● **Task to carry out**: Print out the data below in full and exactly, skipping the pictures.

Start of Supplied material

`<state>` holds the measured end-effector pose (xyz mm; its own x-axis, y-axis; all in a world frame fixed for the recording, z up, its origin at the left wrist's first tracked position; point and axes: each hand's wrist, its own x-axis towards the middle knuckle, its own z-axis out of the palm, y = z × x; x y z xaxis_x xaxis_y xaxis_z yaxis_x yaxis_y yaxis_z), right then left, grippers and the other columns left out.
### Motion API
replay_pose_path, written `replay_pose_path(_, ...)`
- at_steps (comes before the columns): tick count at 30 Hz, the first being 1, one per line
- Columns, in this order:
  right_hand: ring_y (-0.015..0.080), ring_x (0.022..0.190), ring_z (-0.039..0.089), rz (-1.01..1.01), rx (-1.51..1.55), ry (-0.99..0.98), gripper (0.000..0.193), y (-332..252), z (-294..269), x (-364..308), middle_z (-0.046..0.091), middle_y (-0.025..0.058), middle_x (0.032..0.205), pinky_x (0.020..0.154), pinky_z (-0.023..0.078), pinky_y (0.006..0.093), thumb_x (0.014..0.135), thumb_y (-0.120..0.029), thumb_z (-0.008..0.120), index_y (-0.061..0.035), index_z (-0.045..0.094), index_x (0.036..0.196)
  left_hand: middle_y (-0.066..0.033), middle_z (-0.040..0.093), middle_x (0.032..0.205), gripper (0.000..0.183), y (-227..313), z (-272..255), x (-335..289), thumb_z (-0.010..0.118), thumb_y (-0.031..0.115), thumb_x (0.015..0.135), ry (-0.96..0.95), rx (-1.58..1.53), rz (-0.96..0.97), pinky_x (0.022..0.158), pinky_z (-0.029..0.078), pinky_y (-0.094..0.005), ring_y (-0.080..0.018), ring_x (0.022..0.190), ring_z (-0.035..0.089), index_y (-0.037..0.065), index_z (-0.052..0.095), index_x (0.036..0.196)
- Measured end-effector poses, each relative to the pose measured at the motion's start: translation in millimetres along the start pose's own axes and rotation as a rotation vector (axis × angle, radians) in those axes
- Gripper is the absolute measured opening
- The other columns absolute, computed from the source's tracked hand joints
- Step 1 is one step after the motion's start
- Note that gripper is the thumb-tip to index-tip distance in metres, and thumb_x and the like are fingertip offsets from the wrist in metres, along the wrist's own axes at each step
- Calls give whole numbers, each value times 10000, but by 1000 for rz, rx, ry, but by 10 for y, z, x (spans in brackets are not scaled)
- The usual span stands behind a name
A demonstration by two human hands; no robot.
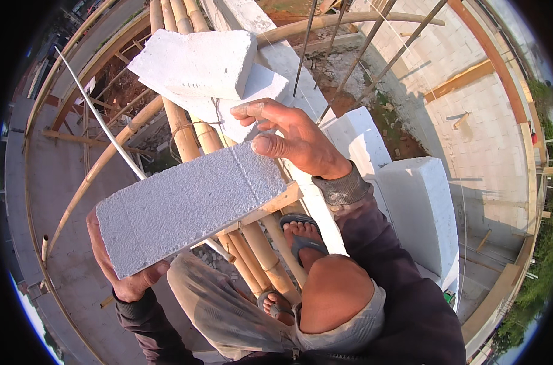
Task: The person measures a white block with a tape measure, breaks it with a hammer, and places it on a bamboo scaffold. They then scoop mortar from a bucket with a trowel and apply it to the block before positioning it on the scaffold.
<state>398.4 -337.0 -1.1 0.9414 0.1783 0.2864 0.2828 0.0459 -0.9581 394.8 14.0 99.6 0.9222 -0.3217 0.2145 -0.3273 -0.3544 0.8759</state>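
A light grey aerated concrete block (191, 207) is tilted in front of me above a bamboo scaffold. My left hand (130, 281) is closed around its left end, the thumb under the near corner and the fingers along the far side, partly hidden. At the block's upper right corner my right hand (294, 139) has its fingers stretched out and apart from the thumb. The thumb tip overlaps that corner; whether it presses on it I cannot tell. Just beyond this hand lie two stacked white blocks (197, 61).
Bamboo poles (264, 258) lie under my sandalled feet. White blocks (416, 213) form a wall at my right. Thin steel rods (373, 39) rise beyond it, near a taut string. A curved bamboo pole (100, 152) and a pale pipe (97, 112) cross at left, high above ground.
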Motion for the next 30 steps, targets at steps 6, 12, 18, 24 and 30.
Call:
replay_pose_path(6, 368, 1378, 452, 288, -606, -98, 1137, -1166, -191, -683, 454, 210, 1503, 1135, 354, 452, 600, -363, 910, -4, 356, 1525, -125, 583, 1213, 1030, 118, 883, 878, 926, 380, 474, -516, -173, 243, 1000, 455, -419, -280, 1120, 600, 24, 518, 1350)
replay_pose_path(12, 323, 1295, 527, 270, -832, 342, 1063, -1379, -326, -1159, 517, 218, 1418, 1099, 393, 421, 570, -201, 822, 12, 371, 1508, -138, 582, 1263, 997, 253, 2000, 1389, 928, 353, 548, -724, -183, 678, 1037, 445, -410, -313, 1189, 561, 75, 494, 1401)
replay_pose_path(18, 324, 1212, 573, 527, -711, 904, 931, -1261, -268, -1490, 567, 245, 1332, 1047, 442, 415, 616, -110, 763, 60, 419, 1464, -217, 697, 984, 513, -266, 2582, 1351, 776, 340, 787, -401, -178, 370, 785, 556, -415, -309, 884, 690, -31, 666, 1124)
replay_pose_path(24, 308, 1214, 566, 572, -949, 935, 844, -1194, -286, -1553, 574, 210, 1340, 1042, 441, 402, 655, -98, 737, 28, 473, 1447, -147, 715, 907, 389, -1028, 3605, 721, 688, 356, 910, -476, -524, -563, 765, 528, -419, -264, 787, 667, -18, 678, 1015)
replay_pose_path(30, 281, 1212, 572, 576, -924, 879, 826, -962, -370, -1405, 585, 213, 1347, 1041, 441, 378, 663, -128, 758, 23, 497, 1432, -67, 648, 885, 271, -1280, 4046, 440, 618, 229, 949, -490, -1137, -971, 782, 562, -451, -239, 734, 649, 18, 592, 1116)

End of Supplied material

● **Response to the task**:
`<state>` holds the measured end-effector pose (xyz mm; its own x-axis, y-axis; all in a world frame fixed for the recording, z up, its origin at the left wrist's first tracked position; point and axes: each hand's wrist, its own x-axis towards the middle knuckle, its own z-axis out of the palm, y = z × x; x y z xaxis_x xaxis_y xaxis_z yaxis_x yaxis_y yaxis_z), right then left, grippers and the other columns left out.
### Motion API
replay_pose_path, written `replay_pose_path(_, ...)`
- at_steps (comes before the columns): tick count at 30 Hz, the first being 1, one per line
- Columns, in this order:
  right_hand: ring_y (-0.015..0.080), ring_x (0.022..0.190), ring_z (-0.039..0.089), rz (-1.01..1.01), rx (-1.51..1.55), ry (-0.99..0.98), gripper (0.000..0.193), y (-332..252), z (-294..269), x (-364..308), middle_z (-0.046..0.091), middle_y (-0.025..0.058), middle_x (0.032..0.205), pinky_x (0.020..0.154), pinky_z (-0.023..0.078), pinky_y (0.006..0.093), thumb_x (0.014..0.135), thumb_y (-0.120..0.029), thumb_z (-0.008..0.120), index_y (-0.061..0.035), index_z (-0.045..0.094), index_x (0.036..0.196)
  left_hand: middle_y (-0.066..0.033), middle_z (-0.040..0.093), middle_x (0.032..0.205), gripper (0.000..0.183), y (-227..313), z (-272..255), x (-335..289), thumb_z (-0.010..0.118), thumb_y (-0.031..0.115), thumb_x (0.015..0.135), ry (-0.96..0.95), rx (-1.58..1.53), rz (-0.96..0.97), pinky_x (0.022..0.158), pinky_z (-0.029..0.078), pinky_y (-0.094..0.005), ring_y (-0.080..0.018), ring_x (0.022..0.190), ring_z (-0.035..0.089), index_y (-0.037..0.065), index_z (-0.052..0.095), index_x (0.036..0.196)
- Measured end-effector poses, each relative to the pose measured at the motion's start: translation in millimetres along the start pose's own axes and rotation as a rotation vector (axis × angle, radians) in those axes
- Gripper is the absolute measured opening
- The other columns absolute, computed from the source's tracked hand joints
- Step 1 is one step after the motion's start
- Note that gripper is the thumb-tip to index-tip distance in metres, and thumb_x and the like are fingertip offsets from the wrist in metres, along the wrist's own axes at each step
- Calls give whole numbers, each value times 10000, but by 1000 for rz, rx, ry, but by 10 for y, z, x (spans in brackets are not scaled)
- The usual span stands behind a name
A demonstration by two human hands; no robot.
Task: The person measures a white block with a tape measure, breaks it with a hammer, and places it on a bamboo scaffold. They then scoop mortar from a bucket with a trowel and apply it to the block before positioning it on the scaffold.
<state>398.4 -337.0 -1.1 0.9414 0.1783 0.2864 0.2828 0.0459 -0.9581 394.8 14.0 99.6 0.9222 -0.3217 0.2145 -0.3273 -0.3544 0.8759</state>
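A light grey aerated concrete block (191, 207) is tilted in front of me above a bamboo scaffold. My left hand (130, 281) is closed around its left end, the thumb under the near corner and the fingers along the far side, partly hidden. At the block's upper right corner my right hand (294, 139) has its fingers stretched out and apart from the thumb. The thumb tip overlaps that corner; whether it presses on it I cannot tell. Just beyond this hand lie two stacked white blocks (197, 61).
Bamboo poles (264, 258) lie under my sandalled feet. White blocks (416, 213) form a wall at my right. Thin steel rods (373, 39) rise beyond it, near a taut string. A curved bamboo pole (100, 152) and a pale pipe (97, 112) cross at left, high above ground.
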Motion for the next 30 steps, targets at steps 6, 12, 18, 24 and 30.
Call:
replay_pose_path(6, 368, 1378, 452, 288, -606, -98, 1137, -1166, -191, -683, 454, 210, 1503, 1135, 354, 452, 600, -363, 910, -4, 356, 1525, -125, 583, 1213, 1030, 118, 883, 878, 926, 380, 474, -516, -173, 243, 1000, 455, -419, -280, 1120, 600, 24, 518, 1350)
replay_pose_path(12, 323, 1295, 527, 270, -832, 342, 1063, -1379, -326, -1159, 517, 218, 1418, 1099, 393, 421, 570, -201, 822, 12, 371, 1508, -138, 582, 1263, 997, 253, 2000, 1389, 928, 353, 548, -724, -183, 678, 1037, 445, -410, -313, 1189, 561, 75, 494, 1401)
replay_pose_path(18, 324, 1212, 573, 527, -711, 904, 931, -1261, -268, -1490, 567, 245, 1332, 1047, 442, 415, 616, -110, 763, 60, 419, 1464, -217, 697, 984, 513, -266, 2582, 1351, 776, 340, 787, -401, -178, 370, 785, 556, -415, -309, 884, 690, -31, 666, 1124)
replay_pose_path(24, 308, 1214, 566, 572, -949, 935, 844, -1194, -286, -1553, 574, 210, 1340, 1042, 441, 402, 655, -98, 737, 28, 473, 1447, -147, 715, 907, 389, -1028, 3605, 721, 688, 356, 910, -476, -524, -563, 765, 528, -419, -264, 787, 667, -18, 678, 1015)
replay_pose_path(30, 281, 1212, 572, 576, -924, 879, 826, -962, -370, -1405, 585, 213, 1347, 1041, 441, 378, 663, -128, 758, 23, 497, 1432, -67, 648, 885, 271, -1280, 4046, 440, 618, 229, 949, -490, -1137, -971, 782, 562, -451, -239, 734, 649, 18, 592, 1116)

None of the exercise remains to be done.